[5:59pm] notmyname: sdague: cdent: jsut saw you were talking about ceilometer + swift in your meeting
[5:59pm] cdent: yup notmyname: I'm supposed to explore the options with you.
[6:11pm] cdent: notmyname: did you yet get a chance to look at that stuff I pointed out yesterday?
[6:12pm] notmyname: cdent: ya. I gave a brief summary in here yesterday (your night)
[6:12pm] notmyname: let me find it
[6:12pm] cdent: thanks
[6:13pm] notmyname: cdent: https://gist.github.com/notmyname/296ee8f99b36c9a2b0e0
[6:13pm] • cdent clicks
[6:14pm] cdent: okay, yeah, there are multiple not necessarily in the same vein issues
[6:15pm] cdent: one is that there is an ordering problem when the middleware is from ceilometer
[6:15pm] cdent: the other is the way the info is gathered is lame
[6:16pm] cdent: the hope is to kill both with one change
[6:16pm] cdent: the particular meters involved meter numbers of requests and their size
[6:16pm] cdent: does swift push that info out by other means notmyname ?
[6:17pm] notmyname: cdent: number of requests is already pushed out by swift via statsd (along with a _ton_ of other info)
[6:17pm] • cdent locates some code
[6:17pm] notmyname: cdent: http://docs.openstack.org/developer/swift/admin_guide.html#reporting-metrics-to-statsd
[6:19pm] cdent: If I recall correctly there's been concern in the past, notmyname, that that info was insufficiently dimensional. That is it is counts of what happened, but not of who did it? Is that correct?

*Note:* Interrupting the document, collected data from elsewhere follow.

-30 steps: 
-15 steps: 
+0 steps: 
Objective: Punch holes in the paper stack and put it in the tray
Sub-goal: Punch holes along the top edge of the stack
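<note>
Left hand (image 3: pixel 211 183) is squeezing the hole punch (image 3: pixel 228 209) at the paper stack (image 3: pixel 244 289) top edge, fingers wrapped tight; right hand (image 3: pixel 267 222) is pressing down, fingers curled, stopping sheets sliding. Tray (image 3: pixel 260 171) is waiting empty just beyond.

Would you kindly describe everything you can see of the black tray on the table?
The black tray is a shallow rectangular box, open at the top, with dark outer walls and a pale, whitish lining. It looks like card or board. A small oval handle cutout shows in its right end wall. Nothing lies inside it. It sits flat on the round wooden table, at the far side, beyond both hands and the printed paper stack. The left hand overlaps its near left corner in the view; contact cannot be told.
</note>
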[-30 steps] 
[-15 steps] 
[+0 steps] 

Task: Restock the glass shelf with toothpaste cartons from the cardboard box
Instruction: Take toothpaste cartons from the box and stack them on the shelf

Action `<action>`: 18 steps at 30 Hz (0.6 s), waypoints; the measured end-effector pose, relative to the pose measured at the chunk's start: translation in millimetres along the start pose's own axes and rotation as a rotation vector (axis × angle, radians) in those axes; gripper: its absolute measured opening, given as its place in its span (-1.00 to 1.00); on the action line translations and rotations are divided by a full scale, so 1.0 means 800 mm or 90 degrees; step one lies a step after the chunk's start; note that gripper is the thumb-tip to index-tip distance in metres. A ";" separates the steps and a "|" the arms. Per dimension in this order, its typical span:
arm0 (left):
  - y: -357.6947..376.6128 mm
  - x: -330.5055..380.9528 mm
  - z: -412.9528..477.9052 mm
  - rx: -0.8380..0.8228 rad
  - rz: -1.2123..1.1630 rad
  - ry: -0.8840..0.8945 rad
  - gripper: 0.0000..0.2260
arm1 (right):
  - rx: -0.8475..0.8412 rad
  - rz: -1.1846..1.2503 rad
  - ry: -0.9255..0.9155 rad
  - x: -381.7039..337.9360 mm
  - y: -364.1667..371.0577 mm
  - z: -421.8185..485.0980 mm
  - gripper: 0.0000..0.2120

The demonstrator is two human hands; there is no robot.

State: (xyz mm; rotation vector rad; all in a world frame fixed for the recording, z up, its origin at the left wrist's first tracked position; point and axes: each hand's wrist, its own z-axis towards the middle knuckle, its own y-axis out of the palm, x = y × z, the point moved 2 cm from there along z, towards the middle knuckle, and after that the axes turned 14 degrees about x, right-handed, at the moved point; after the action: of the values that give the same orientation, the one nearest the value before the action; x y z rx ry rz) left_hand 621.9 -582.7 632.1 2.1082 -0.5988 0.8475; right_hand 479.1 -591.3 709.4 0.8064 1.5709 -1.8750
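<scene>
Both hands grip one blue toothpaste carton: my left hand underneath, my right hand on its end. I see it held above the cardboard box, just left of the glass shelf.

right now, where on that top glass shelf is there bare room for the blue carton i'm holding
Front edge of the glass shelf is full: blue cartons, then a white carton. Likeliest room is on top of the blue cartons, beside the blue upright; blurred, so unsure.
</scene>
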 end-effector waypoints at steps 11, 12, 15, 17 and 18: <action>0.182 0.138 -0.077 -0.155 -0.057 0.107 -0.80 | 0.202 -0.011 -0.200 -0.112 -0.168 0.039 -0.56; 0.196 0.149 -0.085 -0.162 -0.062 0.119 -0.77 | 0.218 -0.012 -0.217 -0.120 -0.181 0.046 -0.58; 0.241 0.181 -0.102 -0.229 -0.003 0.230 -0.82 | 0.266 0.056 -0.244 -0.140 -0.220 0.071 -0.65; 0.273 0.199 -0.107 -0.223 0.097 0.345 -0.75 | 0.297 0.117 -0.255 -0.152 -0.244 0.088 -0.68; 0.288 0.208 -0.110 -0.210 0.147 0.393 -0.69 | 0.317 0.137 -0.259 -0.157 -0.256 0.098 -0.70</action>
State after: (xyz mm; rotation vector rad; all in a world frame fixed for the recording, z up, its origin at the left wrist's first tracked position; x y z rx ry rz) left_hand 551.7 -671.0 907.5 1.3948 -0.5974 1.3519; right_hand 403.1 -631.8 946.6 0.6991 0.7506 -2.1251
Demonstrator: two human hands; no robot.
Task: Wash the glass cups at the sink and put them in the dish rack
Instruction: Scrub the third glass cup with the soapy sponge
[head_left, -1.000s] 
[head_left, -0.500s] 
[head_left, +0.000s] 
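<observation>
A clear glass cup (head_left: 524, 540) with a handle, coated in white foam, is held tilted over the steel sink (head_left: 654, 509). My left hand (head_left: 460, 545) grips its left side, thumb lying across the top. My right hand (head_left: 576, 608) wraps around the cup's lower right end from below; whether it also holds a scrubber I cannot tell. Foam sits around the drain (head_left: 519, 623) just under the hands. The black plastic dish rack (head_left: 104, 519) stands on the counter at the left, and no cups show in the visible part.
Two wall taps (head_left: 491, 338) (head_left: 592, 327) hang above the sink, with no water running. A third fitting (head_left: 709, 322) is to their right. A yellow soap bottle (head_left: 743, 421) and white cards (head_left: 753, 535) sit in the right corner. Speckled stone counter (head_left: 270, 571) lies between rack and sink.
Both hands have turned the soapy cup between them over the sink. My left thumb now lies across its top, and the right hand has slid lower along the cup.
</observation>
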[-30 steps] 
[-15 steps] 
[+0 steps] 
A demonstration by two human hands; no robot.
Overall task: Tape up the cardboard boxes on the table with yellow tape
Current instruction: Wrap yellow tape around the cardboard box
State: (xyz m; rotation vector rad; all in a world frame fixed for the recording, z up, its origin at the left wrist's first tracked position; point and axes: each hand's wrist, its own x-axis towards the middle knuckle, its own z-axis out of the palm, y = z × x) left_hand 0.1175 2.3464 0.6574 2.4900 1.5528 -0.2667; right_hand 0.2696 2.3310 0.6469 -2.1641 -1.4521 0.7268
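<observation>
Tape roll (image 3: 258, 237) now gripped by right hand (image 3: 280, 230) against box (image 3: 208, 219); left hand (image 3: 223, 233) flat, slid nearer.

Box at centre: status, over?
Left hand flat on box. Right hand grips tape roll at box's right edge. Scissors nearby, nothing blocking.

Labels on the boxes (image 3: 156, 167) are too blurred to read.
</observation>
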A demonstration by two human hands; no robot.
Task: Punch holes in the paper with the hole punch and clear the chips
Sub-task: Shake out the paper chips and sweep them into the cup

[6:19pm] notmyname: cdent: correct
[6:20pm] cdent: Then I would guess that's why the middleware was created: in order for the measures to be used for billing "who" has to be in there somewhere.
[6:20pm] notmyname: cdent: the statsd info is something that is good to know the current (and historic) health of the cluster
[6:21pm] notmyname: cdent: and that (the ceilometer middleware) has lead to lots of complaints about slowness and scale issues
[6:22pm] notmyname: cdent: I strongly believe that the sort of info useful for billing (who did something, rather that something happened) should happen outside of the data path. specifically, that info should be gathered from access logs
[6:22pm] notmyname: cdent: pulling it from logs is (1) outside the data path and (2) auditable after the fact
[6:22pm] cdent: Yes, this is why we want your input. It's a known problem that we need to resolve in some fashion.
[6:22pm] cdent: We did determine that there are ways to speed up the middleware a _lot_ but then didn't do the work because of considerations for doing it completely differently.
[6:23pm] cdent: The issue with analysis on historical logs is that at least some people say it is not real time enough
[6:24pm] notmyname: what are the requirements?
[6:25pm] cdent: An excellent question. I think the unfortunate answer is "continue to provide this information to people who are using it already."
[6:25pm] cdent: which is not quite right...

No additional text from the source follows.